Similar results have been determined from a stalagmite removed from a submerged
blue hole in the Bahamas. An examination of its Beryllium-10 content indicates
that at various points between 45,000 and 11,000 years ago the Earth was
bombarded by twice the amount of cosmic radiation than we get today.
Where's the Cosmic Source?
The first question we must ask is where this influx of
cosmic radiation might have come from. Was it really a neutron star, as Carl
Sagan suggested, or could it have been another astronomical source out there in
deep space? Alternatively, was there some other, more prosaic solution to this
enigma? The more or less regular gaps between the spikes of Beryllium-10
activity noted in the ice cores might well indicate some kind of cyclic force
in action, most obviously that of the sun. Cosmic rays are known to be
partially deflected by the solar magnetic field that stretches far out into the
heart of the solar system, making the rate of Beryllium-10 production in the
upper atmosphere dependent on the strength of the solar field, which is itself
connected with sunspot activity.
In addition to this, the sun's long term climate
cycles of 100,000, 41,000 and 23,000 years, first noted by Serbian geophysicist
Milutin Milankovic (1879-1958), must also affect the production of Beryllium-10
for similar reasons, i.e. the influence of the solar field upon the Earth's
upper atmosphere. This said, there might easily have been other factors behind
the sudden increase in cosmic rays hitting the earth, the most catastrophic
being a supernova, the death of a star as it expels the last of its nuclear
fuel and collapses to form a high-mass compact object, most usually a white
dwarf, black hole or neutron star.
Supernovas are thought to produce enormous bursts of
cosmic rays and gamma rays, which are sent careering across space at virtually
the speed of light. If such an event occurred close enough to our own solar
system then the Earth would be showered by deadly radiation. This would damage
the ozone layer, causing not only many more rays to reach the surface of the
planet, but also the onset of high levels of UV radiation from the sun. More
conservatively, catastrophists suggest that cosmic rays from a close supernova
would dramatically increase cloud formation, preventing the sun from
penetrating through the atmosphere, thus bringing about a sudden ice age.

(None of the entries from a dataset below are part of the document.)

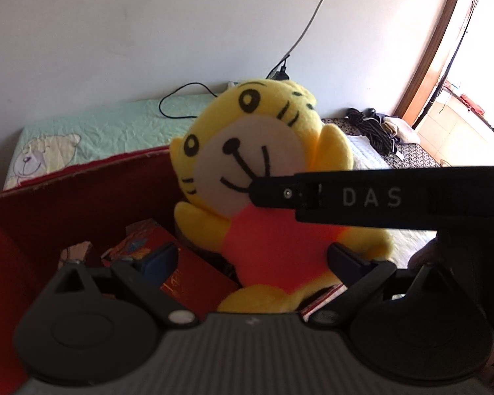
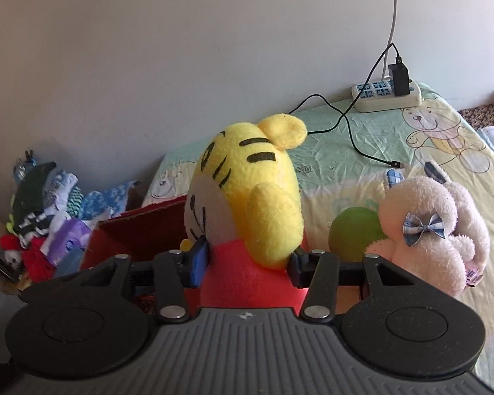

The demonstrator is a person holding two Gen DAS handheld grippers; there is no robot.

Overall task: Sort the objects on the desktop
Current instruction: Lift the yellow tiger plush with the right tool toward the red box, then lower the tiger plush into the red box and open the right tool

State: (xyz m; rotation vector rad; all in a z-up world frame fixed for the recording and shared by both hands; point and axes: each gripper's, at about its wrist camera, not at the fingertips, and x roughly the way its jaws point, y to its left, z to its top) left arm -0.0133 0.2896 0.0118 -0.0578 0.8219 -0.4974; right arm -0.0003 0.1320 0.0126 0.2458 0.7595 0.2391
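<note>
R gripper point(image 2: 247, 265) clamps yellow tiger plush point(image 2: 247, 204) at its red torso, held over red cardboard box point(image 1: 82, 197) | box holds red book point(image 1: 194, 276) + patterned packets, partly hidden | L gripper point(image 1: 252, 260) jaws wide, not pressing plush | white bunny plush point(image 2: 431, 230) + green ball point(image 2: 355, 230) on bed sheet point(image 2: 378, 151) beside box

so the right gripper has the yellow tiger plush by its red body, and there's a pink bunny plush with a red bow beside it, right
Not quite: the bow is blue checked, not red, as the right wrist view shows. The rest holds: the right gripper is clamped on the yellow tiger plush at its red body, with the pink bunny plush beside it.
</note>
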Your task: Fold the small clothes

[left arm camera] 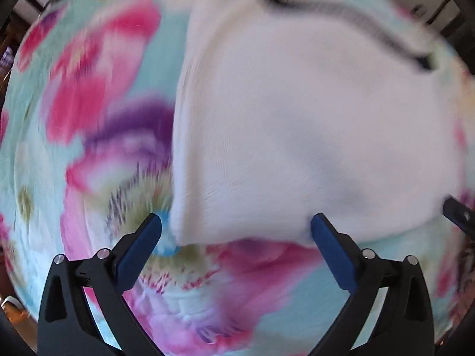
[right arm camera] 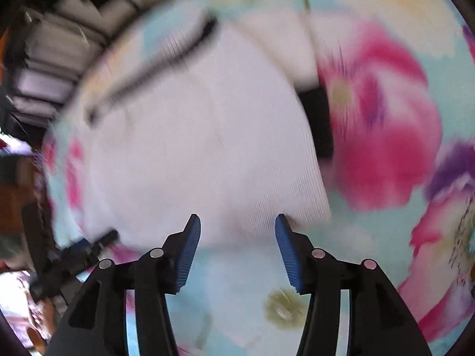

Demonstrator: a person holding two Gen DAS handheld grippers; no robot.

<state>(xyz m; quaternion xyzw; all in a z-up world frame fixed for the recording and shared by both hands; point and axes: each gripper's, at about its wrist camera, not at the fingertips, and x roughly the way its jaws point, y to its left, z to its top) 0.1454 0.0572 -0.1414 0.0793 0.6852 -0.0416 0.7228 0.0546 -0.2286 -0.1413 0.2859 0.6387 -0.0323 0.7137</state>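
On a floral bedsheet of pink, purple and aqua: a white ribbed garment with black trim, spread flat, side already turned in to a straight edge, probably mid-fold. Left gripper spread wide and holding nothing, poised just over the near hem, one blue pad off the cloth's corner and the other at its lower edge, apparently lined up to pinch that hem. Right gripper parted about halfway, likewise empty, aimed at the hem's other end, black cuff beyond it. Heavy motion blur in both views; contact with the fabric uncertain.
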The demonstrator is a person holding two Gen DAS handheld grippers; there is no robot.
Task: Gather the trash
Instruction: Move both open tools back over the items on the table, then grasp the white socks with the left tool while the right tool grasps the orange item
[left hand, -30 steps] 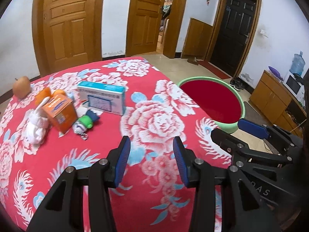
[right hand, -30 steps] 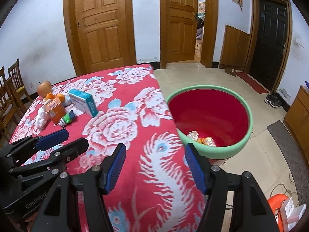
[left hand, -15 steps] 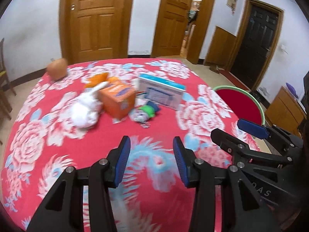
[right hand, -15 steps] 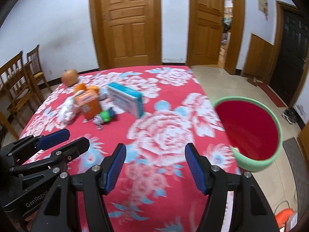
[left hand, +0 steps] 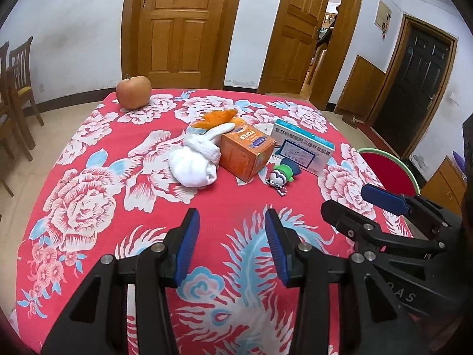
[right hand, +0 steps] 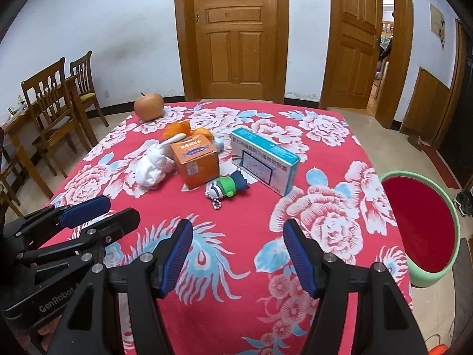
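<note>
Both tools hovered over the near edge of the desk, nothing between the jaws of either. Left gripper stood at a moderate gap, right gripper noticeably wider. Trash candidates sat clustered mid-desk: orange box, blue-and-white box just right of it, crumpled white cloth touching the orange box's left side, orange peel behind. Small green-capped toy with its bead chain lay in front, between the boxes; apple sat at the far left corner. Red tub with green rim sat off the right edge, lower than the desk. Risks, as judged: toy and apple may not be trash, and a wide grab at the orange box could catch the cloth or drag the toy's chain. Left jaws looked too narrow for either box. The tools were close side by side and might collide. A long carry to the tub could drop a loosely pinched item on the floor.
</note>
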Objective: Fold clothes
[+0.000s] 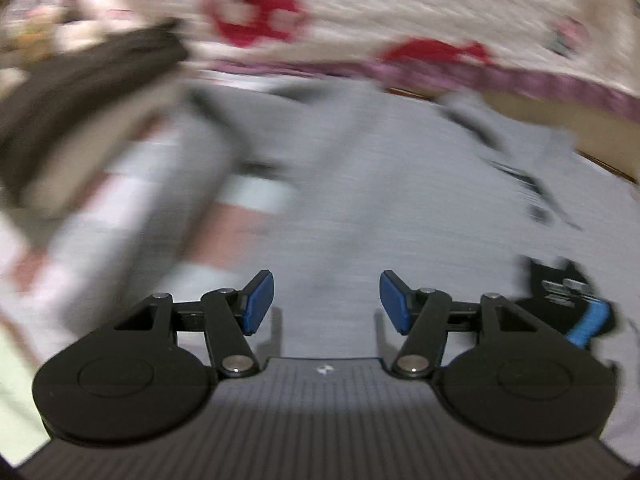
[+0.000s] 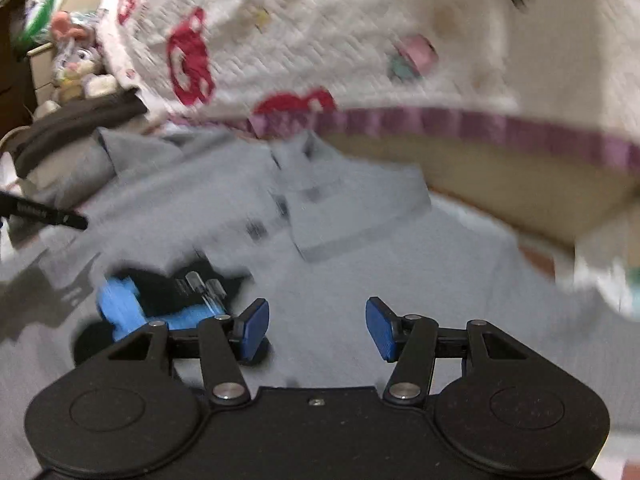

Whatever the consequences of a close supernova, life
on Earth would suffer mass extinctions. As terrifying a scenario as this might
seem, it was the favoured theory for the sudden disappearance of the dinosaurs
some 65 million years ago until the discovery in 1980 of the Chicxulub impact
crater in Mexico's Yucatan peninsular. This helped confirm the alternative
theory that a super-sized asteroid or comet had been responsible for their
extinction. Indeed, the supernova solution had been the choice of Carl Sagan
and his co-author Dr I S Shklovskii, the famous Soviet astrophysicist and radio
astronomer, in a book entitled Intelligence in the Universe, published in 1966.
In fact, one wonders whether Sagan's unique view that cosmic rays have
accelerated human evolution actually stemmed from his obvious fascination with
the extinction of the dinosaurs.
Yet the powerful idea of a close supernova wreaking
devastation on earth during some past geological age lingers, with some
catastrophists believing that it could have brought about mass extinctions
during other geological epochs, for instance at the close of the Jurassic age
some 145 million years ago, as well as at the culmination of the Pleistocene
age, which coincided with the end of the last Ice Age, some 12,000 years ago.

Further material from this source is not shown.